No pudieron distinguir entre la humillación de las limosnas que sus antiguos mecenas repartieron para asegurarse el voto de los pobres y la dignificación para millones que representaron los programas sociales de la 4T, concebidos no como dádivas sino como derechos. Habituados a las obras pensadas para beneficiar a los contratistas, no entendieron que los grandes proyectos de desarrollo regional de este sexenio tenían como propósito beneficiar a las poblaciones.

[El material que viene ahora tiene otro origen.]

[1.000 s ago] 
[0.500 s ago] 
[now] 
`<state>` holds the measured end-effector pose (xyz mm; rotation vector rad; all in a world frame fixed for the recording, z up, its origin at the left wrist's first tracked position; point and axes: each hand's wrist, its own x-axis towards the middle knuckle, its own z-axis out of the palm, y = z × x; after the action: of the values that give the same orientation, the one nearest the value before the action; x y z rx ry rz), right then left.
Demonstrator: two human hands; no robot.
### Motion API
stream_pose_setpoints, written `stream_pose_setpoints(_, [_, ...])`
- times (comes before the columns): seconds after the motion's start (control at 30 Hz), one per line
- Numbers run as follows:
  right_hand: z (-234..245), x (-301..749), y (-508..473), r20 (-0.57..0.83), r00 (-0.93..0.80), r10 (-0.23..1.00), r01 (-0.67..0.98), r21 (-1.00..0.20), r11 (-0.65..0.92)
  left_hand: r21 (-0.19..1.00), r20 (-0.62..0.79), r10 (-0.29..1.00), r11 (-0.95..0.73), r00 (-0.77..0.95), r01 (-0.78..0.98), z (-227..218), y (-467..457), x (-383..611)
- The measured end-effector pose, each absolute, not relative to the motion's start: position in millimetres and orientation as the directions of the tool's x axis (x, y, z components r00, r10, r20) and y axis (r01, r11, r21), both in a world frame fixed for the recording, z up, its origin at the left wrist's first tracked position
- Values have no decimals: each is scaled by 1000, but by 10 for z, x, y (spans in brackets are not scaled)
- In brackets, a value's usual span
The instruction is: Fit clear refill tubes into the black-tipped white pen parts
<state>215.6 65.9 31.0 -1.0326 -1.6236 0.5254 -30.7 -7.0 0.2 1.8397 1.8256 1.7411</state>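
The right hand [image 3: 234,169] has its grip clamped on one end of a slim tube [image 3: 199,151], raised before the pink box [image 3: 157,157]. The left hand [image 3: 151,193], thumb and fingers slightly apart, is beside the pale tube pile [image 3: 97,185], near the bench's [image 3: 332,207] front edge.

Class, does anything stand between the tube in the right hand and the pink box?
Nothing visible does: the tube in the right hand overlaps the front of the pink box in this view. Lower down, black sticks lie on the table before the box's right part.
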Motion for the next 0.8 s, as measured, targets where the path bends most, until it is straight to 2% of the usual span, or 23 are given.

Jamás comprendieron que las visitas de AMLO a las zonas dominadas por el cártel de Sinaloa no tenían como propósito congraciarse con el narcotráfico, sino combatirlo de raíz impulsando allí el bienestar, las comunicaciones terrestres y obras de infraestructura para mejorar la salud y la educación y combatir la marginación.
Las políticas que en la inmensidad geográfica y humana del territorio nacional han tardado en producir frutos –tan irrebatibles como el descenso de los índices delictivos, la reducción de la pobreza y la desigualdad, la reactivación económica–, en la ciudad capital han tenido un éxito incluso mayor. La Ciudad de México es, en muchos sentidos, el escaparate de la 4T, con los acentos de la innovación digital, las obras con un impacto positivo para el ambiente, la protección de grupos vulnerables y una clara perspectiva de género. Más aún, si se quiere ver un modelo de la transformación nacional en los tres niveles –federal, estatal y municipal–, basta con agregar Iztapalapa a la fórmula: gobiernos humanistas, austeros, honestos y volcados a servir a la población.
Entre el proyecto de nación –renovado y adicionado, pero continuista– que enarbola Claudia Sheinbaum y el amasijo de ocurrencias y retrocesos que ofreció Xóchitl Gálvez, la mayoría de la gente no dudó a la hora de elegir. Entre la inocultable corrupción inmobiliaria que representa el entorno de Santiago Taboada y las utopías construidas por Clara Brugada, la mayoría de la gente tuvo muy claro de por quién votar.
AMLO cierra su sexenio con niveles cercanos a 80 por ciento de aprobación y Claudia Sheinbaum recibió la adhesión inicial de casi dos tercios del electorado. Ambos son exponentes del nuevo pacto social que la nación está construyendo. Pero para las luminarias huérfanas del difunto régimen neoliberal, los estúpidos se han multiplicado, han vuelto a equivocarse y están llevando al país a la ruina y a la dictadura. Y no las contradigan porque ellas, las luminarias, son muy inteligentes.